Exercise directions> Print the listing in full, keeping every line exactly as it is.
=== Dataset section ===
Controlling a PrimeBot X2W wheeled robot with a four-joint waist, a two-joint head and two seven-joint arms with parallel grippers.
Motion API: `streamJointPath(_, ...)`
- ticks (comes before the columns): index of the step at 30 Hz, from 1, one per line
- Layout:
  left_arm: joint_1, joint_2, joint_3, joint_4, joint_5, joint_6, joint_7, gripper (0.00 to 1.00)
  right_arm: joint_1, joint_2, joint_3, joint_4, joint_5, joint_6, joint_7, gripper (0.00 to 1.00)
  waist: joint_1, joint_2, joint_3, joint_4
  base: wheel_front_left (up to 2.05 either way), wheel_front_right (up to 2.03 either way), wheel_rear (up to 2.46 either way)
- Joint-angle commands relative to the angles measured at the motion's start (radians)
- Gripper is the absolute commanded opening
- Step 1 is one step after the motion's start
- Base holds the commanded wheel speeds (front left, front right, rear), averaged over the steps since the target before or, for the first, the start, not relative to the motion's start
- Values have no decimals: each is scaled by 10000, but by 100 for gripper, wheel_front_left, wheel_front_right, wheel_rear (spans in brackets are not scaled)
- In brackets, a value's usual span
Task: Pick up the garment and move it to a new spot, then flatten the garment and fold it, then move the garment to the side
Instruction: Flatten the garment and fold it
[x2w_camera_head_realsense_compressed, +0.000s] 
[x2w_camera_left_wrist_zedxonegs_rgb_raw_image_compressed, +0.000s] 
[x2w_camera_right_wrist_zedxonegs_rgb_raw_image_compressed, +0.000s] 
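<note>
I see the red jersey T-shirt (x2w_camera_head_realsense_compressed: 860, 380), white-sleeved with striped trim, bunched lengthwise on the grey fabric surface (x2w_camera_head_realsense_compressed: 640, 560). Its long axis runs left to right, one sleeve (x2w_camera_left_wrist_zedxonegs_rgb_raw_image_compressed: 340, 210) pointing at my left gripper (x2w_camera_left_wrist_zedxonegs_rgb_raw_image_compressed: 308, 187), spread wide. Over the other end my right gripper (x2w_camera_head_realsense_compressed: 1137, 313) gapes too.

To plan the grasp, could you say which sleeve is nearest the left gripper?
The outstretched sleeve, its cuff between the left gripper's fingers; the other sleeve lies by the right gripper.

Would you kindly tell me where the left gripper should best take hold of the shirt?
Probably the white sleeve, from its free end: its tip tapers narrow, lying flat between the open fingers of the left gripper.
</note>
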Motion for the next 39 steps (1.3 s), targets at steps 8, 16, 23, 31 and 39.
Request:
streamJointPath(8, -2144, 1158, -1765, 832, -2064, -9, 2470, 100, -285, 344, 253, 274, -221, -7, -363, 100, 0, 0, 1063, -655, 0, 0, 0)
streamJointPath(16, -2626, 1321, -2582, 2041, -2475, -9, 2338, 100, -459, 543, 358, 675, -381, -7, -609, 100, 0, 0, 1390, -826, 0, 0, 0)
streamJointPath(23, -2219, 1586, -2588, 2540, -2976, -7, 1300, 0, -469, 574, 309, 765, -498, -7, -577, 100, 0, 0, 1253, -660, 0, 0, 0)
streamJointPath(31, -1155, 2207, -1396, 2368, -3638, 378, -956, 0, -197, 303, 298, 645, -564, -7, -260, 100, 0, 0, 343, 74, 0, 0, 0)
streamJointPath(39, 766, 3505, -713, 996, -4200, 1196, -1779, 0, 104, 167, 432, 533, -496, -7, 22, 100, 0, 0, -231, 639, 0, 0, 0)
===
Exercise result>
Controlling a PrimeBot X2W wheeled robot with a four-joint waist, a two-joint head and two seven-joint arms with parallel grippers.
Motion API: `streamJointPath(_, ...)`
- ticks (comes before the columns): index of the step at 30 Hz, from 1, one per line
- Layout:
  left_arm: joint_1, joint_2, joint_3, joint_4, joint_5, joint_6, joint_7, gripper (0.00 to 1.00)
  right_arm: joint_1, joint_2, joint_3, joint_4, joint_5, joint_6, joint_7, gripper (0.00 to 1.00)
  waist: joint_1, joint_2, joint_3, joint_4
  base: wheel_front_left (up to 2.05 either way), wheel_front_right (up to 2.03 either way), wheel_rear (up to 2.46 either way)
- Joint-angle commands relative to the angles measured at the motion's start (radians)
- Gripper is the absolute commanded opening
- Step 1 is one step after the motion's start
- Base holds the commanded wheel speeds (front left, front right, rear), averaged over the steps since the target before or, for the first, the start, not relative to the motion's start
- Values have no decimals: each is scaled by 10000, but by 100 for gripper, wheel_front_left, wheel_front_right, wheel_rear (spans in brackets are not scaled)
- In brackets, a value's usual span
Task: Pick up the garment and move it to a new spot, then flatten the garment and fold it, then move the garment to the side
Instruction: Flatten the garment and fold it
[x2w_camera_head_realsense_compressed, +0.000s] 
[x2w_camera_left_wrist_zedxonegs_rgb_raw_image_compressed, +0.000s] 
[x2w_camera_right_wrist_zedxonegs_rgb_raw_image_compressed, +0.000s] 
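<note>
I see the red jersey T-shirt (x2w_camera_head_realsense_compressed: 860, 380), white-sleeved with striped trim, bunched lengthwise on the grey fabric surface (x2w_camera_head_realsense_compressed: 640, 560). Its long axis runs left to right, one sleeve (x2w_camera_left_wrist_zedxonegs_rgb_raw_image_compressed: 340, 210) pointing at my left gripper (x2w_camera_left_wrist_zedxonegs_rgb_raw_image_compressed: 308, 187), spread wide. Over the other end my right gripper (x2w_camera_head_realsense_compressed: 1137, 313) gapes too.

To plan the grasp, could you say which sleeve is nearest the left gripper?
The outstretched sleeve, its cuff between the left gripper's fingers; the other sleeve lies by the right gripper.

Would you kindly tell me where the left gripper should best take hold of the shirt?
Probably the white sleeve, from its free end: its tip tapers narrow, lying flat between the open fingers of the left gripper.
</note>
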Motion for the next 39 steps (1.3 s), targets at steps 8, 16, 23, 31 and 39.
Request:
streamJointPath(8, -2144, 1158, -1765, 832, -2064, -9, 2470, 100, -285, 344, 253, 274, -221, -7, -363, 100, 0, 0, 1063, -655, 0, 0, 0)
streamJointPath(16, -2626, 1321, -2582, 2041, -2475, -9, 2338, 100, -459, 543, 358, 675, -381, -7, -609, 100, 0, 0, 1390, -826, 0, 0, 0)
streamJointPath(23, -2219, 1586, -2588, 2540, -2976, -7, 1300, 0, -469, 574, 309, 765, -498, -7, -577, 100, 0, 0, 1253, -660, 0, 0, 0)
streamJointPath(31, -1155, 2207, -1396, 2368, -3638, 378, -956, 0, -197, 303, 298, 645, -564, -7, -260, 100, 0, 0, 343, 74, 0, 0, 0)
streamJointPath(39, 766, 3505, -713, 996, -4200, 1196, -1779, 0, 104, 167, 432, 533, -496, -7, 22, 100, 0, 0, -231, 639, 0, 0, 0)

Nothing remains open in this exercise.